[[ Data extract, beginning ]]

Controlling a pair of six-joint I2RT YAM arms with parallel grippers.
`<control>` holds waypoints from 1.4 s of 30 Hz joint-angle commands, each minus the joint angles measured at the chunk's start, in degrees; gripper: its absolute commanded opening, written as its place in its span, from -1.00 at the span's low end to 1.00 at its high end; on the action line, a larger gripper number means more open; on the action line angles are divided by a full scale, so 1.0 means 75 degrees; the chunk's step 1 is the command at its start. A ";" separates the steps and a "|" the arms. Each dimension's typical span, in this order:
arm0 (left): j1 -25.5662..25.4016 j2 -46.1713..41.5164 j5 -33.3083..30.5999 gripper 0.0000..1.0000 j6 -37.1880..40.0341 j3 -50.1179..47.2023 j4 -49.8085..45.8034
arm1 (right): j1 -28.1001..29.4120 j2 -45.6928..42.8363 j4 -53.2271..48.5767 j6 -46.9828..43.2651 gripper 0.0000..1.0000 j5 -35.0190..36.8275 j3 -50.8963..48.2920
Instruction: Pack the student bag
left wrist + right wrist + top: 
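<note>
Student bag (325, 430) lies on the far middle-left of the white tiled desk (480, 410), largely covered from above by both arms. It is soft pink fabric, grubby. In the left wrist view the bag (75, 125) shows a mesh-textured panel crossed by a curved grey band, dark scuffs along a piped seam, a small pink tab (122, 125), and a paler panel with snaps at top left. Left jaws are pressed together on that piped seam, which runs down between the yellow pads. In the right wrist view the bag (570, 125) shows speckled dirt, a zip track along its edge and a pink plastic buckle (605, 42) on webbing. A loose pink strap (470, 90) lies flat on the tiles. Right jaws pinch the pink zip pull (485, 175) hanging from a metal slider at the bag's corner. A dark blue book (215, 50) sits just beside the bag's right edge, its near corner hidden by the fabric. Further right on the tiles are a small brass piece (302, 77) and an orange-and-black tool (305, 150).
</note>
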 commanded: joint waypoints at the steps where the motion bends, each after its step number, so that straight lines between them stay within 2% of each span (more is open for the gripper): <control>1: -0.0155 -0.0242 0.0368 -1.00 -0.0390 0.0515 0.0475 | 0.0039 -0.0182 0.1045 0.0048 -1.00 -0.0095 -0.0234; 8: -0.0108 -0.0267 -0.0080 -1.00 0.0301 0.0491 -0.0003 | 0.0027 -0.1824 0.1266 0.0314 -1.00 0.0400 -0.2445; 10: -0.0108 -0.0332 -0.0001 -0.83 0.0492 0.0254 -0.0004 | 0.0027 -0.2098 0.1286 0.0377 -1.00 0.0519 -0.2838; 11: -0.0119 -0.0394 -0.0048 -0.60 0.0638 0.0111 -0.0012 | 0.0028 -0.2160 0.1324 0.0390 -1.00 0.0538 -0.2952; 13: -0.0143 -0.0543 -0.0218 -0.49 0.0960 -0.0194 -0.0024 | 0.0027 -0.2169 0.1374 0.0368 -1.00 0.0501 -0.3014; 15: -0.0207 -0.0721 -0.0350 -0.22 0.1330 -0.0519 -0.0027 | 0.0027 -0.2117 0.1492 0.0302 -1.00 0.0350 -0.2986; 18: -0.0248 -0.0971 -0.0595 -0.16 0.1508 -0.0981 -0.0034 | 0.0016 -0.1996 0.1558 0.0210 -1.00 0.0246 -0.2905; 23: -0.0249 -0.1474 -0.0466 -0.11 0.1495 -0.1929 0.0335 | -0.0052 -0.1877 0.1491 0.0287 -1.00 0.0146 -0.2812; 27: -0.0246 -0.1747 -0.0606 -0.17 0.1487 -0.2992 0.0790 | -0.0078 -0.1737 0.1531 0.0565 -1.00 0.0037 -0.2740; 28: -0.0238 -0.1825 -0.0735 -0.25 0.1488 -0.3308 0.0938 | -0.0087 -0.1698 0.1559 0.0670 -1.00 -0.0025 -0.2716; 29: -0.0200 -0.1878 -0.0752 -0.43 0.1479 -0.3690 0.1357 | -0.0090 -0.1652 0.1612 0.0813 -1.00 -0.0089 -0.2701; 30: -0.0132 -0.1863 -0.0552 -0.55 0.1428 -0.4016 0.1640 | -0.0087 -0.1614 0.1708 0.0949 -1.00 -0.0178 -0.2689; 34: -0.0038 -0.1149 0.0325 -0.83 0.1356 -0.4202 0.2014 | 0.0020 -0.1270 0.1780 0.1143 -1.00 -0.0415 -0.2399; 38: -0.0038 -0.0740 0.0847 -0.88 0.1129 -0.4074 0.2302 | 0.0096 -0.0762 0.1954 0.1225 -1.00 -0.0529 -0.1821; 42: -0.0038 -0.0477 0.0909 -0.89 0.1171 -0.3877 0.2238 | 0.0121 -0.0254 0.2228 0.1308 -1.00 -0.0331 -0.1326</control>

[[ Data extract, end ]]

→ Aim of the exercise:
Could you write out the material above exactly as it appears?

→ Reply:
Controlling a pair of six-joint I2RT YAM arms with parallel grippers.
`<control>` holds waypoints from 1.4 s of 30 Hz joint-angle commands, each minus the joint angles measured at the chunk's start, in degrees; gripper: its absolute commanded opening, written as its place in its span, from -1.00 at the span's low end to 1.00 at its high end; on the action line, a larger gripper number means more open; on the action line angles are divided by a full scale, so 1.0 means 75 degrees; the chunk's step 1 is the command at its start. A ";" separates the steps and a "|" the arms. Each dimension's typical span, in this order:
arm0 (left): j1 -25.5662..25.4016 j2 -46.1713..41.5164 j5 -33.3083..30.5999 gripper 0.0000..1.0000 j6 -37.1880..40.0341 j3 -50.1179..47.2023 j4 -49.8085..45.8034
arm1 (right): j1 -28.1001..29.4120 j2 -45.6928..42.8363 j4 -53.2271..48.5767 j6 -46.9828..43.2651 gripper 0.0000..1.0000 j5 -35.0190..36.8275 j3 -50.8963..48.2920
Instruction: Pack the student bag
left wrist + right wrist + top: 
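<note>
Student bag (325, 430) lies on the far middle-left of the white tiled desk (480, 410), largely covered from above by both arms. It is soft pink fabric, grubby. In the left wrist view the bag (75, 125) shows a mesh-textured panel crossed by a curved grey band, dark scuffs along a piped seam, a small pink tab (122, 125), and a paler panel with snaps at top left. Left jaws are pressed together on that piped seam, which runs down between the yellow pads. In the right wrist view the bag (570, 125) shows speckled dirt, a zip track along its edge and a pink plastic buckle (605, 42) on webbing. A loose pink strap (470, 90) lies flat on the tiles. Right jaws pinch the pink zip pull (485, 175) hanging from a metal slider at the bag's corner. A dark blue book (215, 50) sits just beside the bag's right edge, its near corner hidden by the fabric. Further right on the tiles are a small brass piece (302, 77) and an orange-and-black tool (305, 150).
</note>
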 commanded: joint waypoints at the steps where the motion bends, each after its step number, so that straight lines between them stay within 2% of each span (more is open for the gripper): <control>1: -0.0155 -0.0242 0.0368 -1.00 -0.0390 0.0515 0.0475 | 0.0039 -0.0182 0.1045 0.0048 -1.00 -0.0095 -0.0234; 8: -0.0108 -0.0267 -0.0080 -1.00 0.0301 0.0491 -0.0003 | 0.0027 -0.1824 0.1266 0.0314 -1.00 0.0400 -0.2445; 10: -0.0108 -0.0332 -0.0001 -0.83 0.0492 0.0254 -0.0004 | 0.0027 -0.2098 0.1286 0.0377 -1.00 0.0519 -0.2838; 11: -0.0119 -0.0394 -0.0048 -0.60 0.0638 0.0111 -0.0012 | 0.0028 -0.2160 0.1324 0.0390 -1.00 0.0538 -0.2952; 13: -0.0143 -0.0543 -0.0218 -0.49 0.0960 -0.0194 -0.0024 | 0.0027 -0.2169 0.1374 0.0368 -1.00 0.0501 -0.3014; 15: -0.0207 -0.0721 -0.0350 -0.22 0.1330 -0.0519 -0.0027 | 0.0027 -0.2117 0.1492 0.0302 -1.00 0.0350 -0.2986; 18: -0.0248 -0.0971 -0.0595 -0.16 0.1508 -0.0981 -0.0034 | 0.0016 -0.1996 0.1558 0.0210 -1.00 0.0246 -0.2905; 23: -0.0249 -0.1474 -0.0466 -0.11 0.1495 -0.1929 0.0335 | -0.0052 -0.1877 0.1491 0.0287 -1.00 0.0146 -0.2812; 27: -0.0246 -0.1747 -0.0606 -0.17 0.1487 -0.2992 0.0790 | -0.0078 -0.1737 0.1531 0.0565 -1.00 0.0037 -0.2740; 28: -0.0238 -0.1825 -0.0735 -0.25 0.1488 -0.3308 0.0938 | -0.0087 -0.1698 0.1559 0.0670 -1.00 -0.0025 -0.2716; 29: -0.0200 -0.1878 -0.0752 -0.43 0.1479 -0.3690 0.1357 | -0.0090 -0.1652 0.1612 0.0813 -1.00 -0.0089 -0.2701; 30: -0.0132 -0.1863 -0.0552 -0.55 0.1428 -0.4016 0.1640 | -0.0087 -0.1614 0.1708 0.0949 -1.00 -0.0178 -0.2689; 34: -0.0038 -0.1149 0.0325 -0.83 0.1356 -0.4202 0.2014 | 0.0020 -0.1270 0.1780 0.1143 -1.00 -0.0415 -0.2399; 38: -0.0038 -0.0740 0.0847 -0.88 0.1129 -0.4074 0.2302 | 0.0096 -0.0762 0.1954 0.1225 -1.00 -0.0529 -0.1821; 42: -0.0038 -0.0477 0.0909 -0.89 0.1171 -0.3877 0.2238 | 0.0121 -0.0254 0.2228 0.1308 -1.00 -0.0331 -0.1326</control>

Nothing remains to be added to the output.